However, do not you think that the work not rewarding? It is this kitten large cat HAHAHAHAHA :-)
- VN Daru's program, on the other hand, gives the sort of translation you'd expect from Babel Fish. They don't get decent translations until Kurisu joins the group, as she can actually speak both English and Japanese.
- Averted in Gargantia on the Verdurous Planet, in particular with "arigatou/thank you" which has no equivalent in Ledo's language and requires a lengthy explanation. They also don't have a word for "meat," since they presumably only eat synthetic food, so his translator can only describe fish and chicken as "corpses."
- In Yu-Gi-Oh!: Capsule Monsters, the clues to solving the game Grandpa Muto, Yugi, and their friends are trapped in are written in hieroglyphics. Yet when Grandpa and the Pharaoh read them out loud in English, they rhyme nicely, with proper rhythm and rhyme.
- In a comic in French translated from Italian, Mickey and a professor can't understand a message left by an ancient civilization. But Dingo (Goofy), who likes games, says it's just a rebus. The trope is then played for laughs when he say the rebus is "in Italian... for some reason", and translate it saying things like "that's a drawing meaning it's little, piccolo in Italian"...
- Played with in Green Lantern Annual #9 (2000), where an archeologist translates a Sumerian inscription, which is actually the Green Lantern oath, which does rhyme in English (which itself raises questions), but she doesn't know that, so her translation doesn't.
In the day that is brightest, in the night that is darkest
Nothing is that evil will escape the vision of his eye
Let all who worship evil's strength
Beware the power of his [rest of inscription damaged]

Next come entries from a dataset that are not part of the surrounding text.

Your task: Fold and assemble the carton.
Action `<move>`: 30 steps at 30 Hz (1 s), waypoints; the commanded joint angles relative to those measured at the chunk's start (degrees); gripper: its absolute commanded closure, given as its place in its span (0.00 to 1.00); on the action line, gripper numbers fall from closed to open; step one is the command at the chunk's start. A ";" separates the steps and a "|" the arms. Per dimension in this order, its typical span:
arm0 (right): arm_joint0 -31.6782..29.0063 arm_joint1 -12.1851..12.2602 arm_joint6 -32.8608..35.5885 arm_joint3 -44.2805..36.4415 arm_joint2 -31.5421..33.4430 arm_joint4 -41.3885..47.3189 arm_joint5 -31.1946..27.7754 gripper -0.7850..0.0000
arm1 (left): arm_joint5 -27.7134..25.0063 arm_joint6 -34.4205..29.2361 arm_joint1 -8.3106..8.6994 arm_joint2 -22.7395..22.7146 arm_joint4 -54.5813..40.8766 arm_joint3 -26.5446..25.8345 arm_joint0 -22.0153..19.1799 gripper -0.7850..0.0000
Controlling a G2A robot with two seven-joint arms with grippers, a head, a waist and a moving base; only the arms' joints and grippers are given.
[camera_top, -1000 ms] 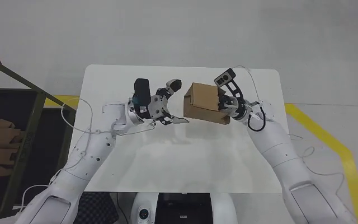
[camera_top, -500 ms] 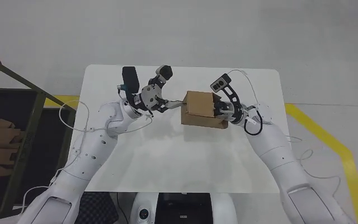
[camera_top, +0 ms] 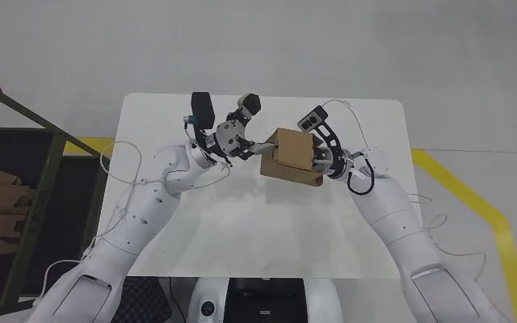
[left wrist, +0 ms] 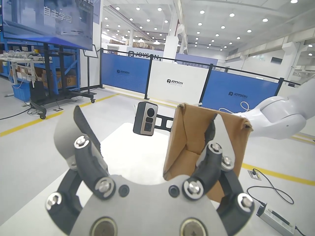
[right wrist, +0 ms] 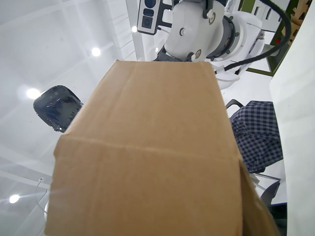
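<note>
Spread wide, the fingers (left wrist: 86, 131) of my left gripper (left wrist: 145, 117) work the open end of the carton (left wrist: 179, 138). One tip is poked inside the mouth at centre right of the left wrist view. The other hangs free above the counter (camera_top: 242, 234) at centre left.

In the top view the brown carton lies tilted at the middle of the frame, over the upper half of the white counter, with a gripper at each end. My right gripper (camera_top: 321, 161) sits at the carton's right-hand end. The cardboard hides it, so I cannot tell whether it is clamped. I also cannot tell whether the carton touches the counter.

The step in hand looks to me like folding an end flap inward.

- **Pressure:** I judge it best to press with the flat of the inside tip close to the flap's crease. Pressing at the free edge would likely bow the board rather than turn it on the fold.
- **Free finger:** It should stay outside the near wall so it does not dent it.
- **Bracing:** The far end needs a firm brace against my push, or the whole carton may slide or twist.
- **Pace:** Slow, straight pressure seems wise, since the wall edge beside the mouth looks ragged and could tear.
</note>
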 commanded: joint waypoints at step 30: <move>0.25 -1.28 0.00 2.47 -0.78 0.14 0.00 1.00 | -1.05 -0.45 -1.05 -2.03 0.15 0.02 1.89 0.00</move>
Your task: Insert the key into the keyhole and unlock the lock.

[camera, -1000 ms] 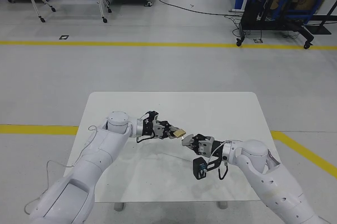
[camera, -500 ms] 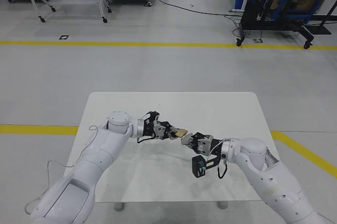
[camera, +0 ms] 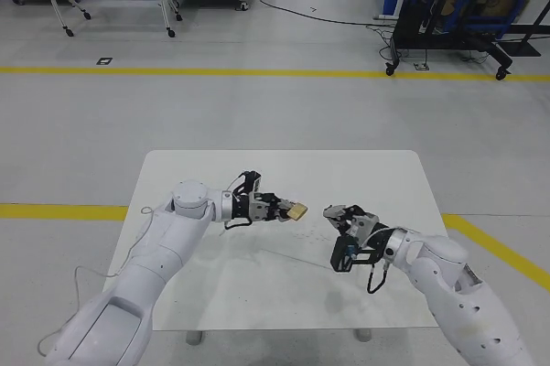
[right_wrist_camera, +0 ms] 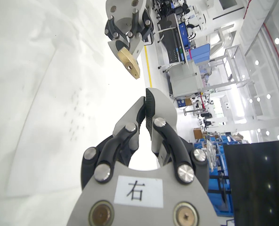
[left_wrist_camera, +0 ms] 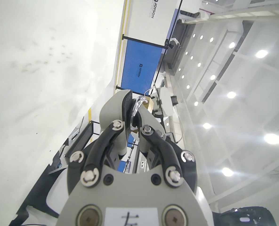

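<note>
Left end effector [camera: 279, 209] pinches the brass lock [camera: 296, 211] by its shackle above the speckled white counter [camera: 256, 293]. The lock's long axis and keyhole [right_wrist_camera: 130, 66] point at the right end effector [camera: 331, 213], which is pressed together and near but apart.

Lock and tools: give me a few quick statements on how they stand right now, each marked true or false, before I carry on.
1. The left tool grips the lock. True.
2. The lock rests on the table. False: it is held up off the table.
3. Something is stuck in the keyhole. False: in the right wrist view it is bare.
4. The right tool is shut. True.
5. The right tool touches the lock. False: there is a gap between them.
</note>
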Tool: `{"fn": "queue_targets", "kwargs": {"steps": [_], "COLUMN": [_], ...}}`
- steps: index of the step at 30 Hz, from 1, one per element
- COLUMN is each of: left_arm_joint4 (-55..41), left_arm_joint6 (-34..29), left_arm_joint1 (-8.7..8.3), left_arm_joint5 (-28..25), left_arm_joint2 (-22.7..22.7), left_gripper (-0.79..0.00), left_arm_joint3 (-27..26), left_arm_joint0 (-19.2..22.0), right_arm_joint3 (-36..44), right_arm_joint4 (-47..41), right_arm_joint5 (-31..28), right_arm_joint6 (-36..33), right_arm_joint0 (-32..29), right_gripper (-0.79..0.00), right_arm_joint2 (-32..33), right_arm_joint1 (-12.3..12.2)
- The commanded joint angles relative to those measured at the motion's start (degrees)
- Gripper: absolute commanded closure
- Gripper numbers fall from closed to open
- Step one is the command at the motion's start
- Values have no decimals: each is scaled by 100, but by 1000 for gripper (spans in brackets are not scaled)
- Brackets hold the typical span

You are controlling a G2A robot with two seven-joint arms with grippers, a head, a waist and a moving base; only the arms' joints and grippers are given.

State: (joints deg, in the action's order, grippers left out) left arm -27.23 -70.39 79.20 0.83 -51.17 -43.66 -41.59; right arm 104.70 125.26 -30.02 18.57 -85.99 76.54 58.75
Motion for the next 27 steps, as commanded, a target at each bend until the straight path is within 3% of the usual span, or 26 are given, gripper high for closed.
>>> {"fn": "queue_targets", "kwargs": {"steps": [1,6,10,22,27], "left_arm_joint4": [66,166,143,-53,-173], "left_arm_joint6": [-109,-176,-180,82,378], "left_arm_joint1": [-14,-38,-52,-62,-43], "left_arm_joint5": [-74,-62,-38,211,835], "left_arm_joint2": [12,22,-10,-125,-138], "left_gripper": [0,0,0,0,0], "left_arm_joint3": [-96,-206,-255,-272,-86], "left_arm_joint0": [-34,-86,-112,-154,-119], "right_arm_joint3": [-23,-181,-243,218,727], "right_arm_joint4": [-35,85,164,473,479], "right_arm_joint5": [-132,-410,-487,-475,-301], "right_arm_joint6": [-313,-1029,-1212,-1222,-535], "right_arm_joint0": [100,539,804,740,381], "right_gripper": [0,0,0,0,0], "right_arm_joint2": [-101,-627,-980,-1168,-918], "right_arm_joint1": [18,104,162,144,54]}}
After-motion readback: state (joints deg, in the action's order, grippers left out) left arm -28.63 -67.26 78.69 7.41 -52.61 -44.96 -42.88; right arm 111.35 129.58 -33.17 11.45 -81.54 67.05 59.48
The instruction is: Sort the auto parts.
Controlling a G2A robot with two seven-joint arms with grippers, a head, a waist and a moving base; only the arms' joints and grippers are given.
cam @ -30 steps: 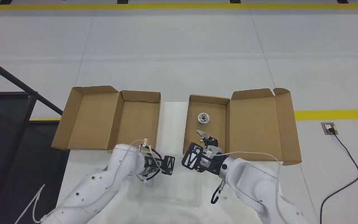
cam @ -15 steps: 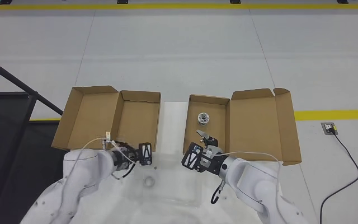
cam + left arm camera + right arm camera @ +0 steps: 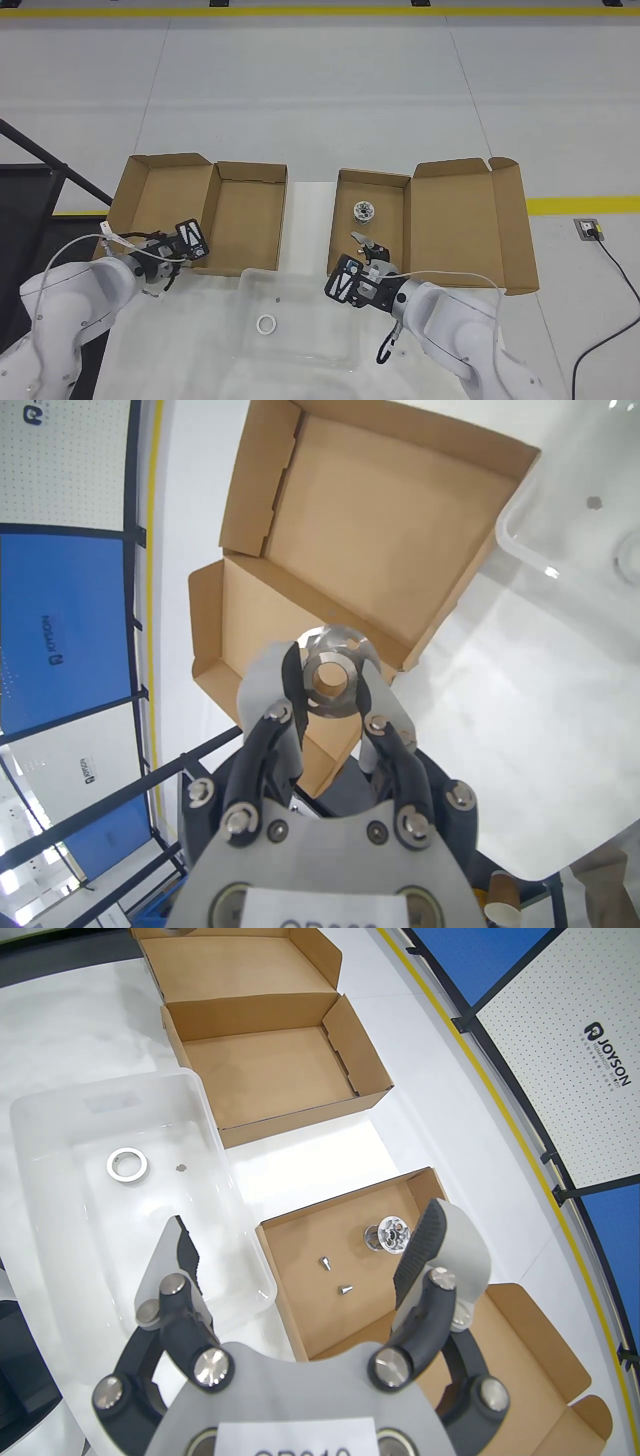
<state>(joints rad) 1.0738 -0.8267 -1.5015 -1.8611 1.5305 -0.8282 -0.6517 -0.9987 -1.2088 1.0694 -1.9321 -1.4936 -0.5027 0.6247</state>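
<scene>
Flange [image 3: 330,702]: found clamped in left gripper [image 3: 327,667], frame left, by box [image 3: 245,215]. Found right gripper [image 3: 305,1223] wide, empty; ring [image 3: 127,1166] in bin [image 3: 105,1082], white table [image 3: 300,1153].

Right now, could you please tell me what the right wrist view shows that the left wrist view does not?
Right wrist view, not the left: the open right gripper, and the right cardboard box holding two bolts and a toothed hub. Left wrist view, not the right: the left gripper shut on a metal flange. Both: the left cardboard box and the clear bin.
</scene>
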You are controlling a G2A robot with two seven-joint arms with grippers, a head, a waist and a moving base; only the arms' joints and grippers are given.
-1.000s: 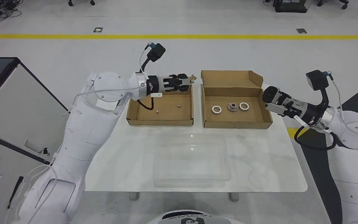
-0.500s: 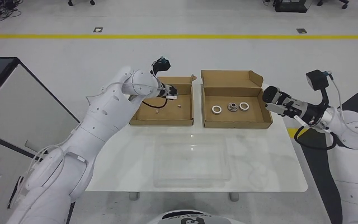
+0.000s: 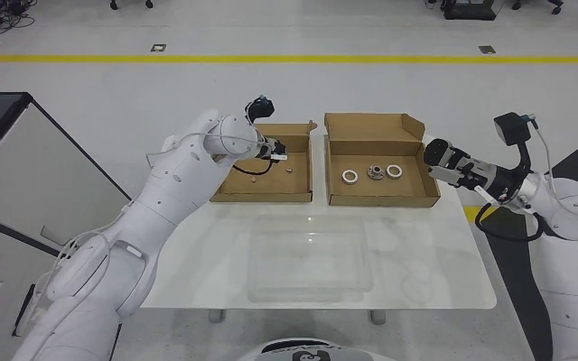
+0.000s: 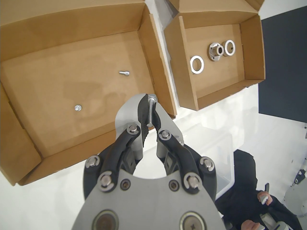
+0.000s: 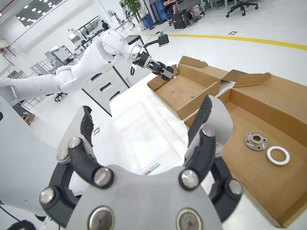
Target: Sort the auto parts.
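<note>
Bolt (image 4: 150,112) is clamped by left gripper (image 4: 150,104) over left cardboard box (image 4: 60,77); right gripper (image 5: 147,107) is spread wide beside right box (image 5: 251,111).

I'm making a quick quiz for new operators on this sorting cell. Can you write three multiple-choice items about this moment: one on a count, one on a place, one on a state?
1. How many small fasteners lie on the floor of the left box? A none; B two; C five.
2. The flanged hub lies: A between the two rings in the right box; B beside the fasteners in the left box; C on top of a ring.
3. The left end effector is: A open and empty; B shut on a ring; C shut on a bolt.

Answers: 1 B, two silver fasteners lie apart on the cardboard. 2 A, a ring sits on each side of it. 3 C, its fingers clamp a threaded shaft.
</note>
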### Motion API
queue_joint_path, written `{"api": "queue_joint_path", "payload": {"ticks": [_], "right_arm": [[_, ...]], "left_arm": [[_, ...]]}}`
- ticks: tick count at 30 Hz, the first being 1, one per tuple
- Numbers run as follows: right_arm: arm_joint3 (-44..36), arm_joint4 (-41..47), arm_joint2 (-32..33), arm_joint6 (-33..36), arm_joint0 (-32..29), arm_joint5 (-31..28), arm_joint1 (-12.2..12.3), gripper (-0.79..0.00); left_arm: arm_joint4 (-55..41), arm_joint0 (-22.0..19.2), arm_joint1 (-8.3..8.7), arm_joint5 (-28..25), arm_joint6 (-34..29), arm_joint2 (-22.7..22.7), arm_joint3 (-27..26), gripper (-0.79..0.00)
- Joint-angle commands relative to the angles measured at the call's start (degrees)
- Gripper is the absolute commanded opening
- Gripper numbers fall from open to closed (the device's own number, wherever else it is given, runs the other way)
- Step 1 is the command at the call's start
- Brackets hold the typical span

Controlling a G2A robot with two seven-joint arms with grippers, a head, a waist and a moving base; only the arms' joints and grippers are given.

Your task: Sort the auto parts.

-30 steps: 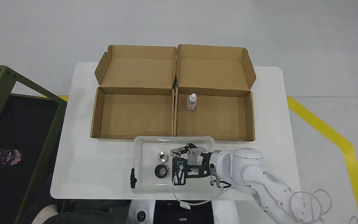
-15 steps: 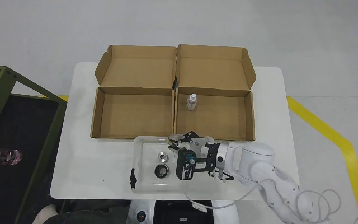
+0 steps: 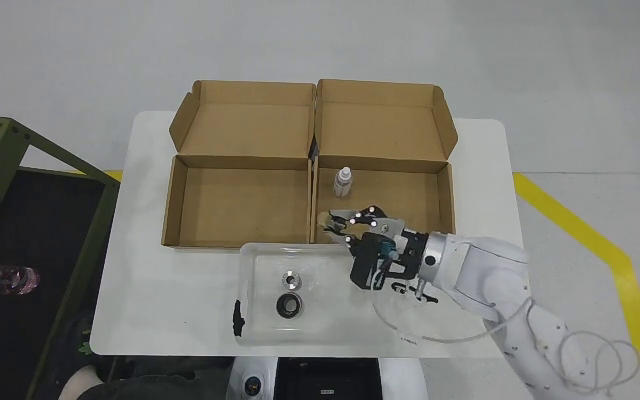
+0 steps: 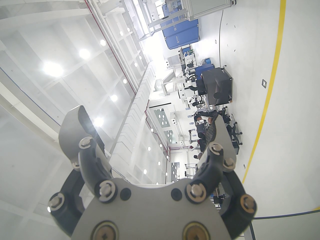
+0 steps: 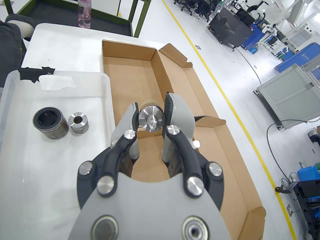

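Note:
My right gripper [image 3: 345, 222] is shut on a silver cylindrical metal part [image 5: 151, 119]. It hangs above the front wall of the right cardboard box [image 3: 400, 205], near the divider to the left cardboard box [image 3: 240, 205]. Just behind it sits the clear plastic tray [image 3: 247, 262], holding a black bearing [image 3: 289, 304] [image 5: 50, 123] and a small silver bushing [image 3: 288, 279] [image 5: 78, 123]. A white bottle [image 3: 343, 181] stands upright in the right box. My left gripper [image 4: 147, 131] is open, holds nothing and points up at the hall ceiling.
Both boxes have their lids folded back toward the table's far edge. A green cart [image 3: 40, 250] with a pink bottle [image 5: 84, 11] stands off the table's left side. Black tape [image 5: 35, 73] marks one end of the tray.
My right gripper rose out of the tray with the silver part and moved toward the right box. The bearing and bushing stayed in place.

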Motion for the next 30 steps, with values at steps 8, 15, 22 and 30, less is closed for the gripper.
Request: {"api": "queue_joint_path", "payload": {"ticks": [8,15,22,30], "right_arm": [[5.70,5.84,2.52,2.55,2.96,-0.41,-0.04,-0.785],[11.97,11.00,2.21,8.21,6.54,0.02,-0.35,-0.785],[18.45,15.40,0.63,13.96,10.28,-0.25,-0.75,-0.785],[26.02,18.09,-2.73,19.16,15.16,0.36,-1.54,-0.785]], "left_arm": [[0.00,0.00,0.00,0.00,0.00,0.00,0.00,0.000],[0.00,0.00,0.00,0.00,0.00,0.00,0.00,0.000],[0.00,0.00,0.00,0.00,0.00,0.00,0.00,0.000],[0.00,0.00,0.00,0.00,0.00,0.00,0.00,0.000]]}}
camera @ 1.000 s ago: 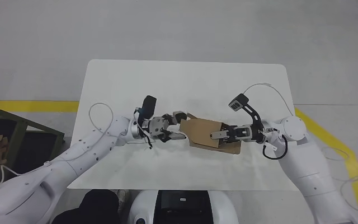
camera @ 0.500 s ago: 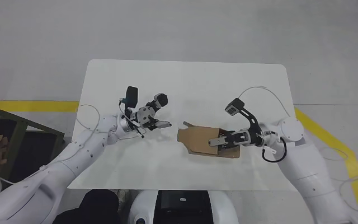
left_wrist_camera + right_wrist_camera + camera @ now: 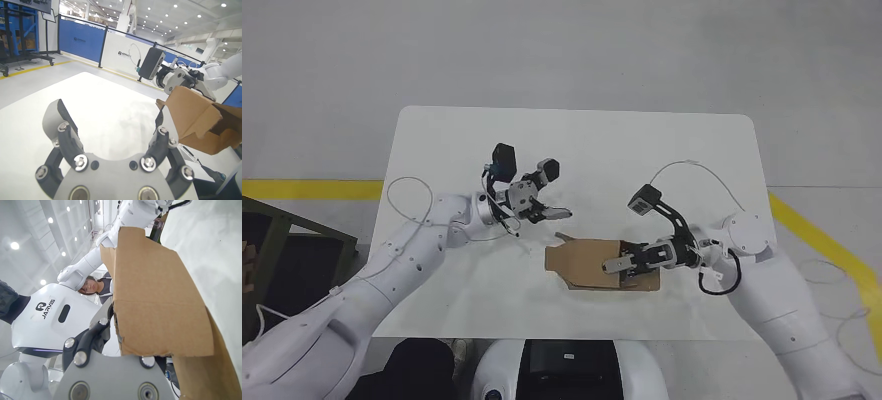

- Atlantis: The Lost Empire plays with this. The reason why Atlantis was never found was a single error: instead of Írland, it was supposed to be Ísland. Which, conveniently are Ireland and Iceland in English (for added fun, they are almost the same in most languages the film was dubbed in, keeping the joke).
- In Titanic (1997), it's mentioned the necklace is called "The Heart of the Ocean." Later when Cal presents the necklace to Rose, he calls it "Le Cur de la Mer," which both characters simultaneously translate as "The Heart of the Ocean." However, one would usually translate mer as "sea." Of course, if it's a well-known necklace it probably has an official translated name in English, which both characters probably already know. (Compare how everyone "knows" that the "real" translation of the Chinese "Honglou Meng" is "Dream of the Red Chamber" rather than "Red Room Dreams" or "Scarlet Quarters Reverie".)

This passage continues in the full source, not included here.